Pin It I LOVE, LOVE, LOVE having a gas fireplace! Turn up the thermostat and, poof, instant fire. Makes January just a bit more bearable. Thought I'd share the process with those of you who may be wanting to swap out your 1960's woodburning fireplace.
Before: A giant fireplace that I never used. The brick measured almost 7 feet across.
Taking all the brick down was the easy part. It came off with a pry bar and hammer with no problems...getting rid of it a few bricks at a time in the garbage can took months (sneaking a few into the neighbors cans when it looked like they had space helped).
Built a new surround for the gas fireplace using Wonderboard in preparation for the new tile. Then thanks to Bennion Fireplaces (note: they have since closed their shop) in Salt Lake for the install of the gas insert. If I had liked the brick, this whole project would have taken about an hour...but I didn't, hence the giant construction project.
The original plan was to fill in some of the hearth space with wood floor from pieces salvaged from a neighbor's remodel to create a smaller hearth, BUT when I discovered an overabundance of concrete under the brick, I had to change my plan. Instead I laid new slate-looking black tile over the concrete. I also put the tile up above the fireplace opening leaving them whole, and then cut the decorative wood piece curved, just tricking you into thinking that I cut each of those tiles into nice curved pieces. I also spent a couple weeks patching the holes in the drywall left by the extra-wide brick that I tore out.
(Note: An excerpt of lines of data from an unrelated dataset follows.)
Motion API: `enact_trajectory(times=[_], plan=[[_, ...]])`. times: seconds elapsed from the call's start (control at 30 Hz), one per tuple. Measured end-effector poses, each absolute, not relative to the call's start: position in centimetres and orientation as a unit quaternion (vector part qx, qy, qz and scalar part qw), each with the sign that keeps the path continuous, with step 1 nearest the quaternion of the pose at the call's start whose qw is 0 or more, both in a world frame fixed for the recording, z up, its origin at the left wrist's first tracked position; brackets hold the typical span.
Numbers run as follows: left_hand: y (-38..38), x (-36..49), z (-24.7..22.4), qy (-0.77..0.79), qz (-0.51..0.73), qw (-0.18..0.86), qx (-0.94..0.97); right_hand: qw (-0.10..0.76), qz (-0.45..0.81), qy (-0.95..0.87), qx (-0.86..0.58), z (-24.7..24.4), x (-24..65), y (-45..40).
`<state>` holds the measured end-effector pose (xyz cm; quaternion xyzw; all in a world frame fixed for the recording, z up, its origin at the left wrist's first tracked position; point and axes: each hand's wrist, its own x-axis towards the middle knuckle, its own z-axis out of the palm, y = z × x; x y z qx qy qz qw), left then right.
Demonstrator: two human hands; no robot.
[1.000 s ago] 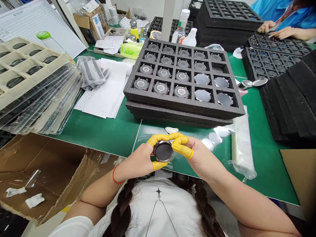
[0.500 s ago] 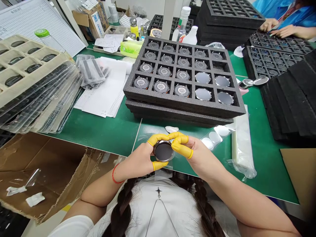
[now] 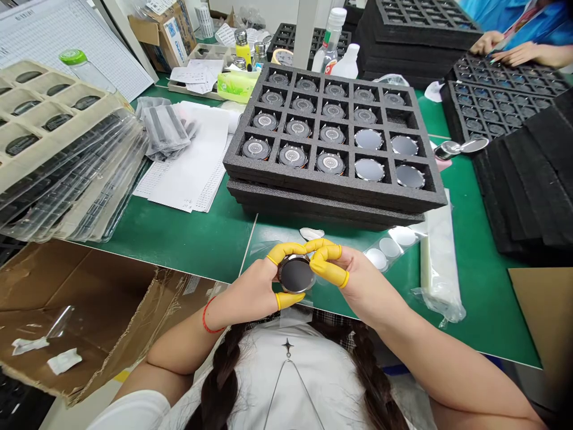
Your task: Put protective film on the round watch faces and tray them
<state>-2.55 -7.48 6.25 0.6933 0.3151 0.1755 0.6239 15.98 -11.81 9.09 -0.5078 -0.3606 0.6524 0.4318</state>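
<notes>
A round smartwatch body (image 3: 297, 275) with a dark screen and silver rim faces up, held just above the near edge of the bench. My left hand (image 3: 256, 290) grips it from the left, a yellow-cotted finger over the top and the thumb under its lower rim. At its upper right rim, my right hand (image 3: 348, 273) pinches thumb and finger together, also in yellow finger cots. What that pinch holds, if anything, is too small to name. Beyond the hands, a black foam tray (image 3: 333, 185) carries watch bodies, some backs up, some screens up.
Clear film with round white stickers (image 3: 388, 248) lies right of my hands, beside a plastic-wrapped white pack (image 3: 437, 263). Stacked plastic trays (image 3: 67, 173) stand left, above an open cardboard box (image 3: 80, 310). A co-worker's hands (image 3: 505, 51) work over foam trays at the far right.
Both hands and the watch body keep nearly the same place and pose. The view has shifted very slightly.
</notes>
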Motion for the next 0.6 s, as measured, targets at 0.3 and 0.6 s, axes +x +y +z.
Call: enact_trajectory(times=[0.3, 0.6], plan=[[-7.43, -2.56, 6.31, 0.311, 0.182, 0.615, 0.702, 0.432, 0.647, -0.378, -0.502, 8.98, 16.04, -11.8], [-7.51, -2.59, 6.28, 0.314, 0.188, 0.603, 0.709, 0.429, 0.646, -0.374, -0.509, 9.03, 16.01, -11.89]])
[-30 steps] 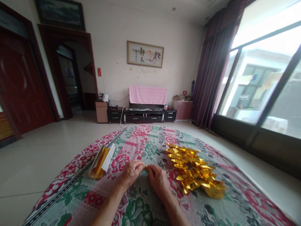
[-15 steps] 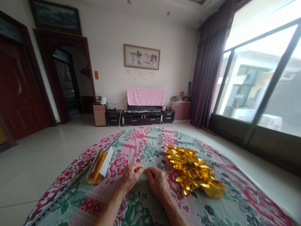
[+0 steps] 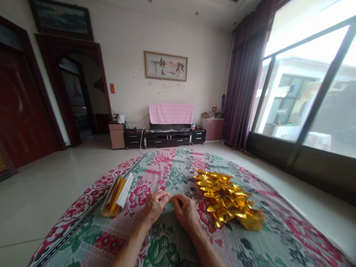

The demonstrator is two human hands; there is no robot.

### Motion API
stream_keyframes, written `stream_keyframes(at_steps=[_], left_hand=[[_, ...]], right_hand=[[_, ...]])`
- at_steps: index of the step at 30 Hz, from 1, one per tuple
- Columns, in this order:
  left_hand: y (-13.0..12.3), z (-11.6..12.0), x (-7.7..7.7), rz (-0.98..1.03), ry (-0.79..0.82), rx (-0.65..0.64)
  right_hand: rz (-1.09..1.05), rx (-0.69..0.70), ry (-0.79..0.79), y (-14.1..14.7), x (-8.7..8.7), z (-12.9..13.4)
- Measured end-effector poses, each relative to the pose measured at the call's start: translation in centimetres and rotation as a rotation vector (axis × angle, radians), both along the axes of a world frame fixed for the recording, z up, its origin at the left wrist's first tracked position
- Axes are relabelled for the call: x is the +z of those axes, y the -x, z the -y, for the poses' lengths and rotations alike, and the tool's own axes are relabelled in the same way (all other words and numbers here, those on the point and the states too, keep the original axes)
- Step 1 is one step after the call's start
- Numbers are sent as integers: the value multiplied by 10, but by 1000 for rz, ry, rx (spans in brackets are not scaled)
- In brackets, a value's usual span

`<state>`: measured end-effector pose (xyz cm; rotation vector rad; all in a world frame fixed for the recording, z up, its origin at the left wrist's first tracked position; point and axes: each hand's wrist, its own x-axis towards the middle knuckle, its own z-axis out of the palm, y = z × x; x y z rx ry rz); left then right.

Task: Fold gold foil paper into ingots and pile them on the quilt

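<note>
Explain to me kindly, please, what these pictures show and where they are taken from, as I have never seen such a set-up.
There is no machine here: a person works with two bare hands. One camera, worn on the person's head, looks forward and down, so the forearms enter from the bottom edge.

The rounded surface is covered by a red, green and grey flowered cloth. To the left lies a curled bundle of gold and white sheets; to the right, a cluster of shiny gold folded pieces with pointed ends.

Between them, the left hand and right hand nearly meet, fingertips pinched on what looks like a tiny gold-coloured piece, mostly hidden.
</note>
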<state>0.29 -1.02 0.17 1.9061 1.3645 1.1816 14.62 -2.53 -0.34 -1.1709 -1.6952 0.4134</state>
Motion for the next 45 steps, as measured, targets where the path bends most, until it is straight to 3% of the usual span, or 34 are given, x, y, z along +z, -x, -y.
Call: stream_keyframes(at_steps=[13, 20, 28, 39, 45], left_hand=[[-7, -6, -7, 44, -51, 48], [-5, -7, -6, 109, 51, 48], [-3, -7, -7, 261, 151, 47], [-17, -3, -5, 426, 298, -38], [-14, -5, -8, 434, 295, -2]], right_hand=[[-35, -43, 35, -2, 0, -2], [-135, -9, 29, -2, -1, -6], [-201, 37, 136, -4, -1, -8], [-281, -53, 85, -5, 4, -2], [-320, 58, 111, -3, 3, -4]])
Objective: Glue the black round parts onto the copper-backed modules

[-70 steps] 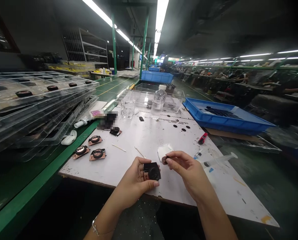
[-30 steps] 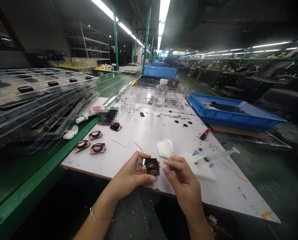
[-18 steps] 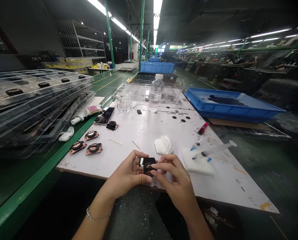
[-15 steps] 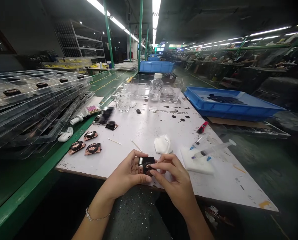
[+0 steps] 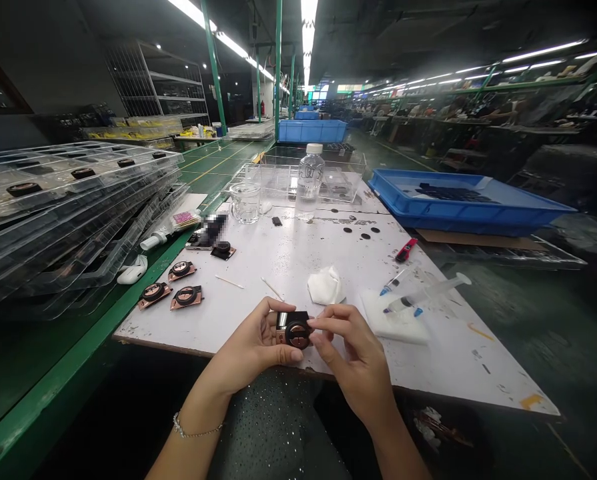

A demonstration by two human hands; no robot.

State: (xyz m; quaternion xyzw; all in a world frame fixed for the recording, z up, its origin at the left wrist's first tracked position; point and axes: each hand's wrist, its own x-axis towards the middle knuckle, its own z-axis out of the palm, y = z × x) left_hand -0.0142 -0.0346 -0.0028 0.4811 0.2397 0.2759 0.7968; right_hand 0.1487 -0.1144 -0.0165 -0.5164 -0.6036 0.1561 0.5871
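Note:
My left hand [image 5: 263, 343] is closed around a small black-and-copper part [image 5: 292, 320] just above the table's front edge. On the part's face sits a round black ring with a copper-coloured centre. My right hand [image 5: 355, 350] holds its fingertips and thumb at the part's right edge, next to the ring. Similar ringed parts [image 5: 187, 297] lie on the table to the left. A crumpled white wipe [image 5: 325, 285] lies beyond my hands, with cotton swabs [image 5: 272, 289] to its left.
Right of my hands, syringes [image 5: 428, 293] with blue tips lie on a white foam pad [image 5: 395, 327], near a red cutter [image 5: 406, 250]. Farther back stand a clear bottle [image 5: 309, 183] and glass mug [image 5: 245, 203]. Clear trays [image 5: 78, 220] are stacked left; a blue tray [image 5: 413, 213] is right.
My right fingers have slid off the ring's middle to the part's right edge, uncovering its copper centre. My left hand keeps its hold.

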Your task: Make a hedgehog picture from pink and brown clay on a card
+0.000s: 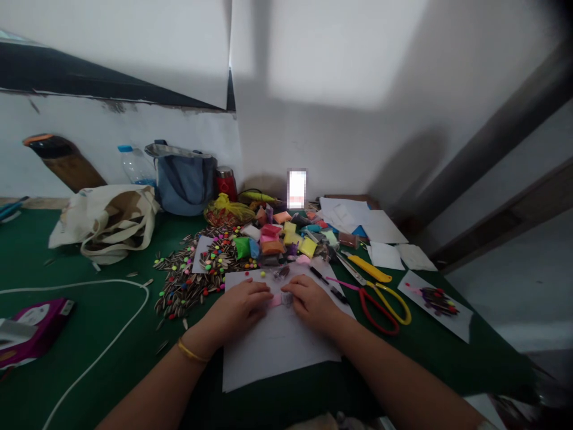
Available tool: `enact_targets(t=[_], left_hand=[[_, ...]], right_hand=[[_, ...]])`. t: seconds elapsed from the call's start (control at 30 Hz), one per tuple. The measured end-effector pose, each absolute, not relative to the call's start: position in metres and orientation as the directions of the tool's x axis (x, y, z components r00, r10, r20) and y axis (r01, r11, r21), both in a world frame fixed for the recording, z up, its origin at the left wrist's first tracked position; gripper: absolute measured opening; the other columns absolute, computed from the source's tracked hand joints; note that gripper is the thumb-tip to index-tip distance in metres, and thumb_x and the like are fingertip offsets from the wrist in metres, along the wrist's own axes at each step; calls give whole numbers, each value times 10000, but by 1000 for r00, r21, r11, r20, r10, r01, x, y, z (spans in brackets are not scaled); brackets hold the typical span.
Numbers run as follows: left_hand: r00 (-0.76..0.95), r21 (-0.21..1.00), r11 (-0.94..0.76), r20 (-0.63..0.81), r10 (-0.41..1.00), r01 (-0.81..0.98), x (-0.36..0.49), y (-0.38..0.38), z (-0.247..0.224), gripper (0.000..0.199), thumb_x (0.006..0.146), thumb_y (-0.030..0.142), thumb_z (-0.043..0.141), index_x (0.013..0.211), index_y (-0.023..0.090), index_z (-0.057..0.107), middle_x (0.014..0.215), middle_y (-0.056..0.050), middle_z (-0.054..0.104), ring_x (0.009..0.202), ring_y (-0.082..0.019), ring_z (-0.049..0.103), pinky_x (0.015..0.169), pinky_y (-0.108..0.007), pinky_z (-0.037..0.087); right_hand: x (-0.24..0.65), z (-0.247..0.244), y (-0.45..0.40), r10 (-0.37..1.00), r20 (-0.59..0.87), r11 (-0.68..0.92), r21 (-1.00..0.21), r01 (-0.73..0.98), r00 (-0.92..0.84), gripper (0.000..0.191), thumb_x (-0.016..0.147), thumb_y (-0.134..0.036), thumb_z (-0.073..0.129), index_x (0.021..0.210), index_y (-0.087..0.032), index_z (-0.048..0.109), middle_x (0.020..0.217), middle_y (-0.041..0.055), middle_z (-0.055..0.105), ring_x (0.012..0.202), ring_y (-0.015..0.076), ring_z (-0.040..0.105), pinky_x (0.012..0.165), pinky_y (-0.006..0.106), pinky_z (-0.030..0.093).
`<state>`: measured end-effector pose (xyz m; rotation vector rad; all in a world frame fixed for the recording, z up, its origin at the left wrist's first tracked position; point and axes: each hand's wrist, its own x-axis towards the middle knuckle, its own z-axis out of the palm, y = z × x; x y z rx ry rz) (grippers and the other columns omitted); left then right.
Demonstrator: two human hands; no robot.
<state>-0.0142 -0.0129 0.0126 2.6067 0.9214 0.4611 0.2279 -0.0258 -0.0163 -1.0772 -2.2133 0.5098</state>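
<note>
Between my two hands lies a small pink clay packet with a clear plastic end, low over a sheet of white paper. My left hand, with a yellow band at its wrist, has its fingers curled in at the packet's left side. From the right, my right hand pinches at the clear end, its fingers bent. Both sets of fingertips are partly hidden. Just beyond them a crumpled clear wrapper rests on the paper, near a black pen.
Sunflower seeds mixed with coloured balls spread at the left, beside several coloured clay packets. Red-handled scissors, a yellow cutter and a seed-decorated card lie right. A bright phone stands behind; a white cable curves left.
</note>
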Motion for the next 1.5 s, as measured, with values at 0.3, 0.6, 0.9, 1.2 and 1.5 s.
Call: enact_targets(t=[0.3,0.6,0.9,1.2,1.5], left_hand=[[746,337,-764,214,631,550,-10,-16,7,293,944,273,490,1188,327,644,1187,-78,595,1088,-224,547,950,-402,451],[744,338,-780,261,615,526,-10,-16,5,278,935,269,508,1167,309,657,1153,-82,599,1058,-216,555,931,-395,470],[740,339,-770,244,627,541,-9,-17,7,266,912,239,540,1143,295,658,1148,-80,593,1058,-224,545,922,-389,467],[732,329,-770,260,630,546,-8,-18,6,297,905,227,541,1179,286,640,1149,-86,597,1072,-227,547,951,-409,457],[758,274,-803,273,592,529,-11,-15,7,249,913,275,537,1099,320,696,1176,-80,624,1083,-236,563,979,-463,417]], right_hand=[[224,-17,-27,796,288,604,-414,681,-532,407,810,-91,558,1193,-199,638,996,75,588,963,217,511,891,371,430],[223,-21,-27,797,265,603,-399,691,-543,463,785,-87,574,1215,-253,620,1013,55,565,939,210,497,868,363,403],[222,-19,-27,791,250,611,-375,698,-558,472,776,-81,568,1205,-269,624,1010,53,562,944,214,496,880,375,397],[223,-21,-28,804,276,595,-389,703,-527,448,836,-113,535,1272,-211,564,1084,86,594,1022,230,512,941,390,416],[225,-23,-25,795,294,606,-423,674,-530,479,794,-72,536,1253,-201,577,1083,85,603,1028,226,534,977,399,416]])
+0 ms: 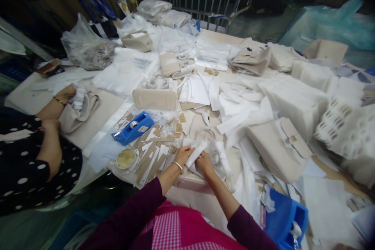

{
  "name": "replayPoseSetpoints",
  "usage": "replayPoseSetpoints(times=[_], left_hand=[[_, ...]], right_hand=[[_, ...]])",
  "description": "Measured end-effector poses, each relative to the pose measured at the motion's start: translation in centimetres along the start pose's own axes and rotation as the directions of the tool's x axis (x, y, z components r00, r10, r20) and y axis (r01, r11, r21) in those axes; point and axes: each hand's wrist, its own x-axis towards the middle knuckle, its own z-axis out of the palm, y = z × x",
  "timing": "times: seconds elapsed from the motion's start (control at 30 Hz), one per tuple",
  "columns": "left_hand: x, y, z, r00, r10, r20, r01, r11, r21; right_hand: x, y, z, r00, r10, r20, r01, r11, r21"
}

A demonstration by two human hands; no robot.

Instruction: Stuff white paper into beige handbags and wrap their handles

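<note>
Near the front edge of the table, my left hand [184,156] and my right hand [204,163] are closed on a white wrapped piece [197,153], one at each side of it. It lies slanted over a pale beige bag [193,183] in front of me. Just to the right stands a strap wrapped in white [223,158]. Left of my hands lie loose card and paper strips [154,160], a blue tape dispenser [134,128] and a round tub of yellowish stuff [125,158].
At the left, another person's hands [66,93] hold a beige bag [80,111]. A beige flap bag [278,148] and a second blue dispenser [283,218] are at the right. White paper [195,90] and foam stacks [295,95] lie beyond.
</note>
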Motion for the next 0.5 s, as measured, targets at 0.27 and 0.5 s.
replayPoseSetpoints(times=[0.27, 0.5], left_hand=[[-0.7, 0.2, 0.7, 0.999, -0.02, -0.039, 0.017, 0.998, -0.061], [-1.3, 0.6, -0.2, 0.992, -0.028, 0.119, 0.049, 0.983, -0.175]], right_hand=[[-1.4, -2.9, -2.5, 0.966, 0.207, -0.152, -0.158, 0.946, 0.282], [-0.6, -3.5, -1.6, 0.988, 0.055, -0.144, -0.017, 0.968, 0.25]])
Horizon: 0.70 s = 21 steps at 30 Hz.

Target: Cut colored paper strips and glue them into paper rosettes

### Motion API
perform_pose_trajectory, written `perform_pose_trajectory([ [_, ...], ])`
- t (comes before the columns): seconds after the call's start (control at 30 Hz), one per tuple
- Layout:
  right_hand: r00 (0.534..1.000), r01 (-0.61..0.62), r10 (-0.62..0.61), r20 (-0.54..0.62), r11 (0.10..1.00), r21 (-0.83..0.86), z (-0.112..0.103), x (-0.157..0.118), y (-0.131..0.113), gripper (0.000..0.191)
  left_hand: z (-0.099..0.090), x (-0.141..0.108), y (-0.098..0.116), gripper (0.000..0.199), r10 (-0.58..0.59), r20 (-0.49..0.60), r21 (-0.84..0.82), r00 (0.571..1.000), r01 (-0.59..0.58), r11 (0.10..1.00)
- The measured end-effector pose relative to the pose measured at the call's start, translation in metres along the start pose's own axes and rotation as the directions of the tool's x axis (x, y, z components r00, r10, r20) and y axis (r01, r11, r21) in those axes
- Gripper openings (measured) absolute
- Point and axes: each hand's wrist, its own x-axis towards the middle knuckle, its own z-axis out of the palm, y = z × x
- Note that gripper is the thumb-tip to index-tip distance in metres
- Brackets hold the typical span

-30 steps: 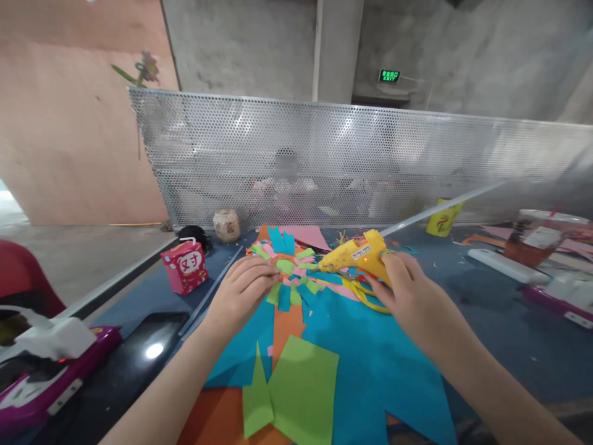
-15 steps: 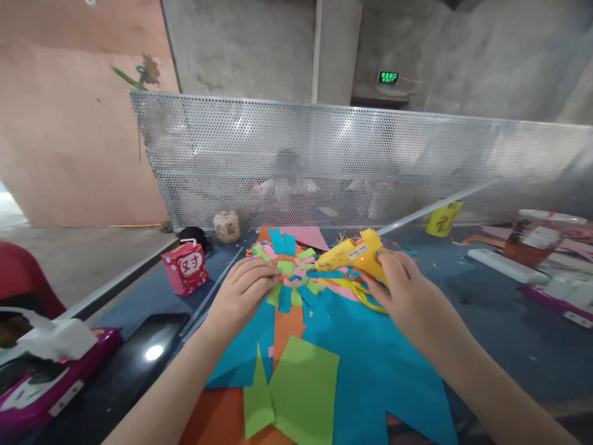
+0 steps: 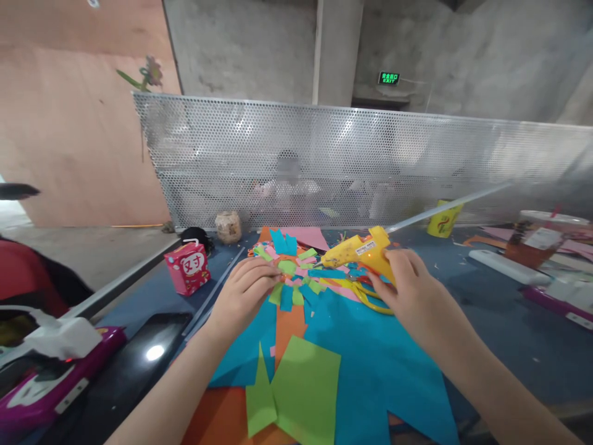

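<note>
My right hand is closed round the handle of a yellow glue gun, whose nozzle points left over the paper pieces; a clear glue stick juts out of its back. My left hand has its fingers pressed together at the left edge of a round paper piece with green, pink and blue strips around it. What those fingertips pinch is too small to name. Yellow-handled scissors lie beneath the glue gun. Blue paper, green paper and orange paper lie nearer.
Left stand a pink drink box, a black phone and a power strip. A jar stands by the perforated screen, a person behind it. Right are a yellow cup and a drink cup.
My right hand and the glue gun have moved slightly right, so the nozzle is a little farther from the round piece. My left hand stays at its edge. At the far left, a dark shape has appeared.
</note>
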Motion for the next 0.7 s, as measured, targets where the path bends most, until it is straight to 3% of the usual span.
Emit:
perform_pose_trajectory([
  [0.17,0.998,-0.06,0.06,0.014,0.998,0.015,0.003,-0.002,0.002,0.021,0.0,-0.001,0.0,0.016,-0.023,-0.005,-0.05,1.0,0.023,0.998],
  [0.37,0.961,-0.246,0.239,0.135,0.969,0.031,0.017,-0.013,0.018,0.021,0.001,-0.006,-0.002,0.017,-0.23,-0.131,-0.173,0.964,0.206,0.963],
  [0.5,0.889,-0.42,0.403,0.217,0.906,0.04,0.045,-0.026,0.058,0.027,0.0,-0.006,-0.002,0.016,-0.413,-0.155,-0.264,0.898,0.365,0.893],
  [0.63,0.736,-0.623,0.615,0.283,0.779,-0.073,0.087,-0.054,0.114,0.033,-0.001,-0.005,-0.001,0.013,-0.546,-0.127,-0.316,0.828,0.488,0.814],
  [0.7,0.736,-0.626,0.611,0.291,0.778,-0.051,0.103,-0.07,0.135,0.03,0.0,-0.004,0.0,0.011,-0.607,-0.118,-0.344,0.786,0.541,0.767],
])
My super talented brother Steve came from Idaho Falls to help me create the surround of my dreams (I drew the pictures, and helped hold things up while he used the nail gun). The mantle cost a total of about $60-used a piece of MDF on the side and top, a piece of hardboard and poplar trim for the square pillars on the front and a bit of crown molding across the front. The tiles were about $40. (the gas fireplace and install was quite a splurge, but the pretty parts of the trimout were a bargain). Some sanding, caulking and 3 coats of semi-gloss white paint and I've got a fireplace that is timeless.